The NRA-Kremlin-Trump Triangle-- Will Mueller Sort That One Out?

Thursday, McClatchy ran a pretty eye-popping piece by Peter Stone and Greg Gordon, FBI investigating whether Russian money went to NRA to help Trump. The jist of it was that Alexander Torshin, the deputy governor of Russia’s central bank-- a Putin crony-- was illegally funneling cash to the Trump campaign via the NRA.

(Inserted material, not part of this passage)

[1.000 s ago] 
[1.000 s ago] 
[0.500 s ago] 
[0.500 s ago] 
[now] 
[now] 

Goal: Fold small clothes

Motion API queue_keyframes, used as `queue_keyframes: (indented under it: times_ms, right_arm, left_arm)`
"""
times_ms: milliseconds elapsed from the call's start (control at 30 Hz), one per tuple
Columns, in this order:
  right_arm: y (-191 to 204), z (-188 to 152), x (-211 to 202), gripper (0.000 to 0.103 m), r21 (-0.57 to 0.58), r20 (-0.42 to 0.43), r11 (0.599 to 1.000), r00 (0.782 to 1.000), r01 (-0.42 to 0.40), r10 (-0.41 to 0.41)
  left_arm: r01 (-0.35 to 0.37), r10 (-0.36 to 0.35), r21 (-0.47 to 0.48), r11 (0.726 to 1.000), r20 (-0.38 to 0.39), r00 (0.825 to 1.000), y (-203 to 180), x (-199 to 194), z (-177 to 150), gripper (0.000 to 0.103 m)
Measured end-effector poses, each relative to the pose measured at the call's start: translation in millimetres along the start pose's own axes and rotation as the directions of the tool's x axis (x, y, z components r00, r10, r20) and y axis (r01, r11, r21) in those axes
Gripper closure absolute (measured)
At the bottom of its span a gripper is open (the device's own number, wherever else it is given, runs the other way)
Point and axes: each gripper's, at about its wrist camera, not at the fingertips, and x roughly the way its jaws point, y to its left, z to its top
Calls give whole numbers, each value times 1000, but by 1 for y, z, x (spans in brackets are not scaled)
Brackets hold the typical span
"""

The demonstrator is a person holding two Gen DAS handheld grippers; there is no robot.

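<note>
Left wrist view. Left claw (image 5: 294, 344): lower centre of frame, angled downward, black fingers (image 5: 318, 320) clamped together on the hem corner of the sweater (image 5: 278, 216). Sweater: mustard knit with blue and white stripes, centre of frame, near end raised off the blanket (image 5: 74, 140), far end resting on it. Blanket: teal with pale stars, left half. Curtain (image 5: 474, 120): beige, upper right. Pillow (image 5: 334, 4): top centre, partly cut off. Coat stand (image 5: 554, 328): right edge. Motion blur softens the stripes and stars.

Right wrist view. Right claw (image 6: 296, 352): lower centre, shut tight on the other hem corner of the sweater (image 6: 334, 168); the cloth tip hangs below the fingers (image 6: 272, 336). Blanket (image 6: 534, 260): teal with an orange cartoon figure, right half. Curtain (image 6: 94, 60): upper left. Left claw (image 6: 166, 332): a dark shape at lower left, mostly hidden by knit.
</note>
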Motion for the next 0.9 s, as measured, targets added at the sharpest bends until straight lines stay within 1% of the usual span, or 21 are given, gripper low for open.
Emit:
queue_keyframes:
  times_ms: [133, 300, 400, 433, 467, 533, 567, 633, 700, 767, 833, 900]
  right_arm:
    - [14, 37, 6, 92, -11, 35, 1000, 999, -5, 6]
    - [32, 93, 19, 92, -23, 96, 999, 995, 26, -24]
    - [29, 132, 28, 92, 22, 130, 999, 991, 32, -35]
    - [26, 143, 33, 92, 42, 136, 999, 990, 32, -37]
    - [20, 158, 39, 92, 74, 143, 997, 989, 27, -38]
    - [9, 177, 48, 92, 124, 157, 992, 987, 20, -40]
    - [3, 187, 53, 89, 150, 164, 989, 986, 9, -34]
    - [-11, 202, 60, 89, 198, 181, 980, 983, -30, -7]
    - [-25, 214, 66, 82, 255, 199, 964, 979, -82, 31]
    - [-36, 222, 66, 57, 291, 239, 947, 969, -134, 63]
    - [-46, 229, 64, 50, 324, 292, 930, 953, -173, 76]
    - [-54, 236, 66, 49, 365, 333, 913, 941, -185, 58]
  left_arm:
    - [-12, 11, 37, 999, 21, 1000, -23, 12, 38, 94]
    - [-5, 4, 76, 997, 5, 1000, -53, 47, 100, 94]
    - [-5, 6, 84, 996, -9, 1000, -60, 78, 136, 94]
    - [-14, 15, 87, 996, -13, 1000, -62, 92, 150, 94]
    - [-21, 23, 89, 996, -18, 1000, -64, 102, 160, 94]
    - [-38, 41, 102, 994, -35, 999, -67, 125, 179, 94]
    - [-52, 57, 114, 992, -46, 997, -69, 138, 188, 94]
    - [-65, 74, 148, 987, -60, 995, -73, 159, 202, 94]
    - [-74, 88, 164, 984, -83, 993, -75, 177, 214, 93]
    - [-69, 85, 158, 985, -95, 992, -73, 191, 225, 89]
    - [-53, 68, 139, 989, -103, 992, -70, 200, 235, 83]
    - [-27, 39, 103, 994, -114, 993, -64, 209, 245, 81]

[T]he NRA reported spending a record $55 million on the 2016 elections, including $30 million to support Trump-- triple what the group devoted to backing Republican Mitt Romney in the 2012 presidential race. Most of that was money was spent by an arm of the NRA that is not required to disclose its donors.Two people with close connections to the powerful gun lobby said its total election spending actually approached or exceeded $70 million. The reporting gap could be explained by the fact that independent groups are not required to reveal how much they spend on Internet ads or field operations, including get-out-the-vote efforts.
...Torshin, a leading figure in Putin’s party, has been implicated in money laundering by judicial authorities in Spain, as Bloomberg News first revealed in 2016. Spanish investigators alleged in an almost 500-page internal report that Torshin, who was then a senator, capitalized on his government role to assist mobsters laundering funds through Spanish properties and banks, Bloomberg reported.A summary obtained by McClatchy of the still-secret report links Torshin to Russian money laundering and describes him as a godfather in a major Russian criminal organization called Taganskaya.Investigators for three congressional committees probing Russia’s 2016 operations also have shown interest in Torshin, a lifetime NRA member who has attended several of its annual conventions. At the group’s meeting in Kentucky in May 2016, Torshin spoke to Donald Trump Jr. during a gala event at the group’s national gathering in Kentucky in May 2016, when his father won an earlier-than-usual NRA presidential endorsement.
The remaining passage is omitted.